## Work instruction
From the listing below, reproduce word for word the part that opens with the line containing "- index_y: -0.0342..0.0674" and closes with the line containing "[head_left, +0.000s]"; reproduce nothing else.

## Excerpted records
☆ ☆ ☆ ☆ ☆ ☆ ☆

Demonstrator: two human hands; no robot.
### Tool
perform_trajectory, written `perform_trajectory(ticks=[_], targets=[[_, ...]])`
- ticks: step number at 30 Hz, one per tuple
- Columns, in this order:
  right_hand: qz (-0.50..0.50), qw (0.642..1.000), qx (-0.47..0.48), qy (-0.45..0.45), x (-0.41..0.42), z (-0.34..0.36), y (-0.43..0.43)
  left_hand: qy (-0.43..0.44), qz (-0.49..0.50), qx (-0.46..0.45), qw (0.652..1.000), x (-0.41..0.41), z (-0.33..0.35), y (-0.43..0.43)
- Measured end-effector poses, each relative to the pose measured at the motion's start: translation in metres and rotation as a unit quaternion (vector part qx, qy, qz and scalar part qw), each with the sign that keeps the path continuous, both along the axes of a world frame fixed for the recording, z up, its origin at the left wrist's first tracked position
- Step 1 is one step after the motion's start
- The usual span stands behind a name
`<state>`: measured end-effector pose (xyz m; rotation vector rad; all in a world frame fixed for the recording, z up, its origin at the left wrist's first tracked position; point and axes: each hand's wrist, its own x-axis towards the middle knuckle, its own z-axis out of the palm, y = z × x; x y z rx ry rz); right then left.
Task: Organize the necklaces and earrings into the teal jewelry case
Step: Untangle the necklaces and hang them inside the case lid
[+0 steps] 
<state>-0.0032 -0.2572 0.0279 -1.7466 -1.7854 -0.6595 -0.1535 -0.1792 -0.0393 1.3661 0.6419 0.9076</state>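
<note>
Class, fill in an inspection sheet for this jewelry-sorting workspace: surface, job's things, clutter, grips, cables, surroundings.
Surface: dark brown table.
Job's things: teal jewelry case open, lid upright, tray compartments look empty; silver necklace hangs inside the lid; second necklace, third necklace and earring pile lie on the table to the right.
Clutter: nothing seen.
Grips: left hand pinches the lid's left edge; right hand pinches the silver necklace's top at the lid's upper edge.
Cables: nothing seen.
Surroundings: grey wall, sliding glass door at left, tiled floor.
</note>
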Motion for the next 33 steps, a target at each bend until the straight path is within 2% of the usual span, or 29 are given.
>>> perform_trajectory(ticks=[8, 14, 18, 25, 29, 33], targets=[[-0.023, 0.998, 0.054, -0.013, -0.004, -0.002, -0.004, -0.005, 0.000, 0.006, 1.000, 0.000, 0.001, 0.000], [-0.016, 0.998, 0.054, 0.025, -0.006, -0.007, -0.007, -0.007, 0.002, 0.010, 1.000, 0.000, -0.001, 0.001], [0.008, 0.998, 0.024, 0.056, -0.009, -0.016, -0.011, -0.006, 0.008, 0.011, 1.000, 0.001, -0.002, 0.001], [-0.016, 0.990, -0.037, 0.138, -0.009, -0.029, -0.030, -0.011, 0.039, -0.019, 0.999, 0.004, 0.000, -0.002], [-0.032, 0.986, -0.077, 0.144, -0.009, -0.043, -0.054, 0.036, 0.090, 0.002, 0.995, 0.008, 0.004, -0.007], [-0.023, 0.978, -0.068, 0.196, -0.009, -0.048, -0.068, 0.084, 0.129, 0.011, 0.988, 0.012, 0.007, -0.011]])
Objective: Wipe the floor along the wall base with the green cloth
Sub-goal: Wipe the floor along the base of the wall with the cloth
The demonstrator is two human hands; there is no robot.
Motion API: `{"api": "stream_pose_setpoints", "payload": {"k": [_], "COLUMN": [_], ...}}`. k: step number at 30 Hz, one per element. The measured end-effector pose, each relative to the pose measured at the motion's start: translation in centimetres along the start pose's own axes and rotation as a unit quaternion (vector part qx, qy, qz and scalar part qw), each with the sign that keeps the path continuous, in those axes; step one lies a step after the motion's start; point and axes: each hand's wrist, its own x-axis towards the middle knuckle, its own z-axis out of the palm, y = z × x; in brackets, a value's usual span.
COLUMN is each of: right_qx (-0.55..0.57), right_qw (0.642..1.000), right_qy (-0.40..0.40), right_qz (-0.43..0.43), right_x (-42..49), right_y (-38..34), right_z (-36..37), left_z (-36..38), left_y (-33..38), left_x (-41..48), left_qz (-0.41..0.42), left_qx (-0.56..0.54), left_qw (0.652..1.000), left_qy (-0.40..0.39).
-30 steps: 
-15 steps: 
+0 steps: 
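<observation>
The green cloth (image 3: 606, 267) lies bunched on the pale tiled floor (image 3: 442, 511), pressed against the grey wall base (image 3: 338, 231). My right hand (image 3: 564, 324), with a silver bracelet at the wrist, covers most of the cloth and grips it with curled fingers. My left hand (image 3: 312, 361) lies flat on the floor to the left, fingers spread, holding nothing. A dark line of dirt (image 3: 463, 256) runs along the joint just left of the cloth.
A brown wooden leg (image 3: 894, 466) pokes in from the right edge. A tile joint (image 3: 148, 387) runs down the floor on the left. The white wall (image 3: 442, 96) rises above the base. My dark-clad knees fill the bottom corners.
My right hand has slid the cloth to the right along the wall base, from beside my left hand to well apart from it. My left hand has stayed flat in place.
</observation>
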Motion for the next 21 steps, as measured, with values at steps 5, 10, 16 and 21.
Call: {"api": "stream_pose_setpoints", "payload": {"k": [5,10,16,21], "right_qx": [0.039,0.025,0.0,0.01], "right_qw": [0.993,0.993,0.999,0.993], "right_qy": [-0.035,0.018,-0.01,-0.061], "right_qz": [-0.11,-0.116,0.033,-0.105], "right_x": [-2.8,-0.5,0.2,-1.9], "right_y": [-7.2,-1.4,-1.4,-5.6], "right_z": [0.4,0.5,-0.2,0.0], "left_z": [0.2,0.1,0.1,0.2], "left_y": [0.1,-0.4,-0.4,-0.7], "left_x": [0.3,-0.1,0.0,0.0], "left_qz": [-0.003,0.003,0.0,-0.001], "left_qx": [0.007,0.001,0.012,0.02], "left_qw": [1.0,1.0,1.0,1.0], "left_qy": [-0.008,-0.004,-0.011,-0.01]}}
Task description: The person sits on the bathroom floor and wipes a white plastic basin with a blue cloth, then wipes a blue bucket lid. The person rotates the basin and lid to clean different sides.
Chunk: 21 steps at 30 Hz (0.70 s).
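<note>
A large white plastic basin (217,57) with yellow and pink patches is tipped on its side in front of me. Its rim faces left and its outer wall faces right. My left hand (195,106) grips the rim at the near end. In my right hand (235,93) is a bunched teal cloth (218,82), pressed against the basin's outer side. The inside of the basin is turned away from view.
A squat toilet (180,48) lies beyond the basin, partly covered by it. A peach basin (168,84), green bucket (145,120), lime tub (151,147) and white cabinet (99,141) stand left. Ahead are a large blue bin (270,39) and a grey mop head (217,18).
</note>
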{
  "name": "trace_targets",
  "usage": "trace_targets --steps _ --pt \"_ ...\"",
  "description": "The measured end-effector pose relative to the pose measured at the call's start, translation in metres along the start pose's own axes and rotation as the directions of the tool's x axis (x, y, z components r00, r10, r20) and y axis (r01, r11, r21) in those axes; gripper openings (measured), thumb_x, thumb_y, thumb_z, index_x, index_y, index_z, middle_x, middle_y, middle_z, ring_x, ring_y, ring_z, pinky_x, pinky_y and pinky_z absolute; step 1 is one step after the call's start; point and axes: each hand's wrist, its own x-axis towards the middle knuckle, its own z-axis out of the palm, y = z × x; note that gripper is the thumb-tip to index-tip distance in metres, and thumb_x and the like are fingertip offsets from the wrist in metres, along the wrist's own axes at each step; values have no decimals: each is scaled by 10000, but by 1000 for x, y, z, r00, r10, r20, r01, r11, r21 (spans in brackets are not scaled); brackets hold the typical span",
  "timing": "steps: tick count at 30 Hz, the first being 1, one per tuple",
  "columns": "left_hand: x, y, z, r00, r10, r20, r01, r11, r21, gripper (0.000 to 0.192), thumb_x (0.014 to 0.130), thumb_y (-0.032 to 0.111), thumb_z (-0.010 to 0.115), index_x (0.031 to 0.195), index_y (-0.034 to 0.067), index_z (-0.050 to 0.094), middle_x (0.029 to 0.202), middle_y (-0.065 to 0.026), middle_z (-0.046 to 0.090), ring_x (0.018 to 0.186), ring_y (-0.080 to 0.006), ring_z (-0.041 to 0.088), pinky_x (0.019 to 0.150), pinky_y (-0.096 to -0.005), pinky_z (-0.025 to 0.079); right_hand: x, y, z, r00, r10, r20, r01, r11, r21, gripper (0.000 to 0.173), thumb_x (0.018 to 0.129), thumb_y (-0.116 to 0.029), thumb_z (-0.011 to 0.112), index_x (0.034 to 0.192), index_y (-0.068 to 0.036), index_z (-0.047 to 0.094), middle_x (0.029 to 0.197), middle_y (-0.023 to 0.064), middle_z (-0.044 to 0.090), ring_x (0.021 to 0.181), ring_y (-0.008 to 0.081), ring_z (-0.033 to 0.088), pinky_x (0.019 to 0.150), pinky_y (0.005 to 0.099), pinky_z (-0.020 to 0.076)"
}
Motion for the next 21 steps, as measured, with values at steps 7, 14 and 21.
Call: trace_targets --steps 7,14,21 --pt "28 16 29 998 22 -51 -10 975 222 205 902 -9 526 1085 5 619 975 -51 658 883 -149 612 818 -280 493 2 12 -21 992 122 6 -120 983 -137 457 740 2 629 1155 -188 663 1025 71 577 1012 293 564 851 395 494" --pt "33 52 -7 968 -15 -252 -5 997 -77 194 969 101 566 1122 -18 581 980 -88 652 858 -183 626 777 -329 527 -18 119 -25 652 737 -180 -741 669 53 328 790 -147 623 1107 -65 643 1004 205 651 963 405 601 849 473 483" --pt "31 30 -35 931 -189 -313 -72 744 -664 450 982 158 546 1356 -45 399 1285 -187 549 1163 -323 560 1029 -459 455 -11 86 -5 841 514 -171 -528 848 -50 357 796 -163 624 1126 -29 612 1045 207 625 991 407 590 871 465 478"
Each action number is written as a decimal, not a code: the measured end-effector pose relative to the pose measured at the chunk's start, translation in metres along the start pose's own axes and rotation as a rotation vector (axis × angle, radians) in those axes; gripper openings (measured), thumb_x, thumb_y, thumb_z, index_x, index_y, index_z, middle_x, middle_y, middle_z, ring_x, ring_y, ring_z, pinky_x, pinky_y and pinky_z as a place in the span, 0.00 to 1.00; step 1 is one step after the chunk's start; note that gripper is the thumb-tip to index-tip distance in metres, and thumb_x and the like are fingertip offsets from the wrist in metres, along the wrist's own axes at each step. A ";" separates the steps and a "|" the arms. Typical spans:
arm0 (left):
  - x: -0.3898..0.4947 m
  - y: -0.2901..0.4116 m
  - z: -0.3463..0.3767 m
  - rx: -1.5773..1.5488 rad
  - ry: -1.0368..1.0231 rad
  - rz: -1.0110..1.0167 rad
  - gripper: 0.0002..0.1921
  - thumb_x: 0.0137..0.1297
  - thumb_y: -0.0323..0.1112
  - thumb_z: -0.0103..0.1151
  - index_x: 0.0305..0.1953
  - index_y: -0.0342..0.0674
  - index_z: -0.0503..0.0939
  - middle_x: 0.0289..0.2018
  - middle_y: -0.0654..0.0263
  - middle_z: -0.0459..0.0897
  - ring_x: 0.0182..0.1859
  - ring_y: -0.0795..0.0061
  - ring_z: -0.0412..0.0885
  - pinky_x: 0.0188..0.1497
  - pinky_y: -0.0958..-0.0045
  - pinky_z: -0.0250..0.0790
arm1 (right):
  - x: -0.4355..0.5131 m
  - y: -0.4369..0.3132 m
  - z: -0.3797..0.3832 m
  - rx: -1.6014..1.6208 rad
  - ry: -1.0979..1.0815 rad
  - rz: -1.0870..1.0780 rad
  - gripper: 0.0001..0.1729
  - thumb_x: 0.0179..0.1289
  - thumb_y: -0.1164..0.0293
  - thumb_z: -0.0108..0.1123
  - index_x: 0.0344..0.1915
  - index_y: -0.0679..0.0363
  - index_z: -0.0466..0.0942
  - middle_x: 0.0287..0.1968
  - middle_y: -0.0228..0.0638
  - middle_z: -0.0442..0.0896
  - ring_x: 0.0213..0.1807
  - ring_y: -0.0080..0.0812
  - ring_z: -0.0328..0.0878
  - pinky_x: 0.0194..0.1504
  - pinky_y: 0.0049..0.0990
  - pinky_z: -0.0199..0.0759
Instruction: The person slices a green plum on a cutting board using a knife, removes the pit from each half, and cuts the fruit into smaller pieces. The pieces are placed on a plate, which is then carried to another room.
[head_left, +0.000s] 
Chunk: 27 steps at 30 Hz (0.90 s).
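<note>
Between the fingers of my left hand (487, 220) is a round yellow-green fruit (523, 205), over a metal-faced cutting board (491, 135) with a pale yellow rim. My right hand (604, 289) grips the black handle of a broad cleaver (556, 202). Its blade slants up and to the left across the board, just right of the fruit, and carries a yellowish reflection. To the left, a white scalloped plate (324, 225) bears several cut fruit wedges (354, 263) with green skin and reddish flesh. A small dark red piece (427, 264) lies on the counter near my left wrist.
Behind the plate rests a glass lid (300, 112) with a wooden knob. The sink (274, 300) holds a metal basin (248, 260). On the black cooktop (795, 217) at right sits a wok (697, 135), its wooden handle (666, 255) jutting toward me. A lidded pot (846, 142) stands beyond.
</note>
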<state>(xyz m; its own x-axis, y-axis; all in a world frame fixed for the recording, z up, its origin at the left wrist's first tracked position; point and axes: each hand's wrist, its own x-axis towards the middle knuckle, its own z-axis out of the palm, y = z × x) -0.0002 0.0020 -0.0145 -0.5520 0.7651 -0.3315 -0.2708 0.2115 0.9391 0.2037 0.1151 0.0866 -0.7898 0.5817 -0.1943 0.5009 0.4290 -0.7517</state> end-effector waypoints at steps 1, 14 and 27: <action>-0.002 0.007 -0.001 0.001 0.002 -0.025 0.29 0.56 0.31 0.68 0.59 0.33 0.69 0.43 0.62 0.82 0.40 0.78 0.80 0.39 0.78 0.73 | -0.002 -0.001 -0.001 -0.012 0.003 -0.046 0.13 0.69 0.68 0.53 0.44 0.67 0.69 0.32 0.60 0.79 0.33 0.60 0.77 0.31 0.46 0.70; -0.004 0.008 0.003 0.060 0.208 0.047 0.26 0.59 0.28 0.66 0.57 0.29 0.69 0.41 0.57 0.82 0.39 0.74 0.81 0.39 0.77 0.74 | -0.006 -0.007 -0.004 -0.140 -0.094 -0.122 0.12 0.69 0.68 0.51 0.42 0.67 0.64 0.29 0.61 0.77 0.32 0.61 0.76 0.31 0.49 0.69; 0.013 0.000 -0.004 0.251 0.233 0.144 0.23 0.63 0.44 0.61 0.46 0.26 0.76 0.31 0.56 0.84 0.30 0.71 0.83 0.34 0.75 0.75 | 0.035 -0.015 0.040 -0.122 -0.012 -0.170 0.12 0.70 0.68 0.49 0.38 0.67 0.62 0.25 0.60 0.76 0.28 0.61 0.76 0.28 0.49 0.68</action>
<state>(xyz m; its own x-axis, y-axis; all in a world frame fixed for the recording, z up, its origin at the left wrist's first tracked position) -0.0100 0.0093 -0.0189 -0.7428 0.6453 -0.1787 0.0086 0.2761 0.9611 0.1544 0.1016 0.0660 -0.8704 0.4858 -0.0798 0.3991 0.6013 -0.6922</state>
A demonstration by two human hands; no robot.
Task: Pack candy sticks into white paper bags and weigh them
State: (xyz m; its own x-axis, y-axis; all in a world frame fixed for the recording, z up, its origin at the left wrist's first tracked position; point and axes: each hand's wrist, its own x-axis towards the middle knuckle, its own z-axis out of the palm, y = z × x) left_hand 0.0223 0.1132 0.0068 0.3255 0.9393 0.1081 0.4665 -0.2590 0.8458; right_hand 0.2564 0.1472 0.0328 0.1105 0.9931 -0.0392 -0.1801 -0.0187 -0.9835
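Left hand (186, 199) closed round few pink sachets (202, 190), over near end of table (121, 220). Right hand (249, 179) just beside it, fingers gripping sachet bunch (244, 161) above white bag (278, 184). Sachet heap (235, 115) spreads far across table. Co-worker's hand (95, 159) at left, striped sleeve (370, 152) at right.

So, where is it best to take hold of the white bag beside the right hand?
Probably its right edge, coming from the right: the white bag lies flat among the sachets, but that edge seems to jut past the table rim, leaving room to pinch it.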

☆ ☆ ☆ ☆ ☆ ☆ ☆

## Output
  - index_y: -0.0342..0.0674
  - index_z: -0.0503..0.0939
  - middle_x: 0.0289..0.2018
  - middle_y: -0.0654..0.0263
  - middle_z: -0.0459..0.0897
  - ring_x: 0.0182..0.1859
  - ring_y: -0.0795..0.0061
  - ring_z: -0.0412..0.0885
  - pinky_x: 0.0188..0.1497
  - pinky_y: -0.0958..-0.0045
  - pinky_z: -0.0250..0.0790
arm1 (right):
  - x: -0.4355..0.5131 m
  - y: -0.4369..0.3132 m
  - z: -0.3797..0.3832 m
  - rx: -1.6014..1.6208 rad
  - ry: -1.0979..1.0815 rad
  - rz: -1.0870..1.0780 rad
  - gripper: 0.0001..0.1729
  - thumb_x: 0.0179..0.1289
  - thumb_y: -0.1164..0.0293
  - thumb_z: -0.0108..0.1123
  - index_x: 0.0344..0.1915
  - index_y: -0.0679..0.0363
  - index_z: -0.0466..0.0942
  - middle_x: 0.0287..0.1968
  - middle_y: -0.0228..0.0638
  - middle_z: -0.0442..0.0896
  - ring_x: 0.0213..0.1807
  - ring_y: -0.0080..0.0812
  - ring_z: -0.0328..0.0878
  - pinky_x: 0.0194..0.1504
  - pinky_y: 0.0049..0.0990
  - pinky_z: -0.0199..0.0759
Instruction: The person slices a green plum on a cutting board using a knife, removes the pit from each half, and cuts the fruit into smaller pieces. The pieces are placed on a plate, which is then carried to another room.
[head_left, +0.000s] 

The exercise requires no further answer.